Осень – ностальгическое время года, вливающее в кровь все запахи весны и лета, а ещё легкий их тлен, кружащий голову. Но душа трепещет воспоминаниями, потому что подводит итоги, порой неосознанно. Душа собирает урожай. А я вспоминаю свою родину в осенних уборах.

Я брожу по тропинкам Баймана и Карагача – лесам моего детства, купаюсь в озере Жарлыколь, встречаю одноклассников и односельчан.

О них мое слово, о них и слеза моя и грусть моя древняя, словно сказание.

О, осень! Как жестко ты напоминаешь о том, как мне хочется вернуться домой, к беззлобному небу и чистому озеру.

Я боялся признаться себе в том, что Йен мне попросту не хватает.

4

Утро было туманное.

Тихо моросило.

Асфальтовая дорога покрылась пупырышками дождя…

Тучи обложили землю, укутав всё влажным, плотным, тусклым.

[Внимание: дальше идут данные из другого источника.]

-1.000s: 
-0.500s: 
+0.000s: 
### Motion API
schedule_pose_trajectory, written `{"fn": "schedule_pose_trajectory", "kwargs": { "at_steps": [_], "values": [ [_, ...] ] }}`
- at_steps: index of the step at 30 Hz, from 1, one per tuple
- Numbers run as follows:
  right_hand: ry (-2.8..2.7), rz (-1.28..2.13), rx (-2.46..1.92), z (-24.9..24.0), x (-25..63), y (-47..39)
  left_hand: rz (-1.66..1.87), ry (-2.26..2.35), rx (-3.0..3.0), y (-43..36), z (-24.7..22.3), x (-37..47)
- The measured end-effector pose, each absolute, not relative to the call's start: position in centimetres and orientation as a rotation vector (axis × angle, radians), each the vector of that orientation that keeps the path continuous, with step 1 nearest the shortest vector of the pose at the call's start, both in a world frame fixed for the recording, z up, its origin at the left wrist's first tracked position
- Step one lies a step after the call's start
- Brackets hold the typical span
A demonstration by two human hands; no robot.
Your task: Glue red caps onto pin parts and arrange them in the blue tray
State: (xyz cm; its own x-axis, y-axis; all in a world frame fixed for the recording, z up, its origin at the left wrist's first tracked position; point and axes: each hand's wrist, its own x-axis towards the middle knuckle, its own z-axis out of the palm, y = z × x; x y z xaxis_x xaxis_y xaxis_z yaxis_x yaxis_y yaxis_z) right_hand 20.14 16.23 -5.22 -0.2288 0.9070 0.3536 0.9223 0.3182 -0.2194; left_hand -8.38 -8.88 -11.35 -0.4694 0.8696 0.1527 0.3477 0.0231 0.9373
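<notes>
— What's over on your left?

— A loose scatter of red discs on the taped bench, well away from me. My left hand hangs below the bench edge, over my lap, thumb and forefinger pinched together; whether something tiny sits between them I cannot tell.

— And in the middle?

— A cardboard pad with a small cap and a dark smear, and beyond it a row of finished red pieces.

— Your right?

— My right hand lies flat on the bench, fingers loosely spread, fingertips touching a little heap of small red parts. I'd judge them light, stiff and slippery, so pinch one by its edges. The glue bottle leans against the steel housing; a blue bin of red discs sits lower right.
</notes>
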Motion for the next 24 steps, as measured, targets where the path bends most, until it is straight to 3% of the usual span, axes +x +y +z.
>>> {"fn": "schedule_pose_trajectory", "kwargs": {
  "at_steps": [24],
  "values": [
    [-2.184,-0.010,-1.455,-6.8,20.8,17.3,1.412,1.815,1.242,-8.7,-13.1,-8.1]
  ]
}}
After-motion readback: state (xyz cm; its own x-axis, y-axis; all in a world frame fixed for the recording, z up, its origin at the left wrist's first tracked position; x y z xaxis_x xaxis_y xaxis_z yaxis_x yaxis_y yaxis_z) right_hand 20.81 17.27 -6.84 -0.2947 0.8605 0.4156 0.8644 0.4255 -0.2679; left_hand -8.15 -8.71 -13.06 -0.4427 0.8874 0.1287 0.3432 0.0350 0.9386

На душе тоже царил сумрак.

Осиротело глядели дома, даже в которых горел свет.

А те, где люди ещё спали, либо уже ушли на работу, вовсе казались брошенными.

Я всегда любил такую погоду, всегда внутренне радовался хмурому небу и отсутствию солнца; мне нравился мокрый асфальт и кучи листьев, дымящихся у дорог и тротуаров.

Скользят по щекам дождинки.

Прохожие, едва различимые под зонтами, спешат по своим делам и им невдомёк, что человек ищет человека.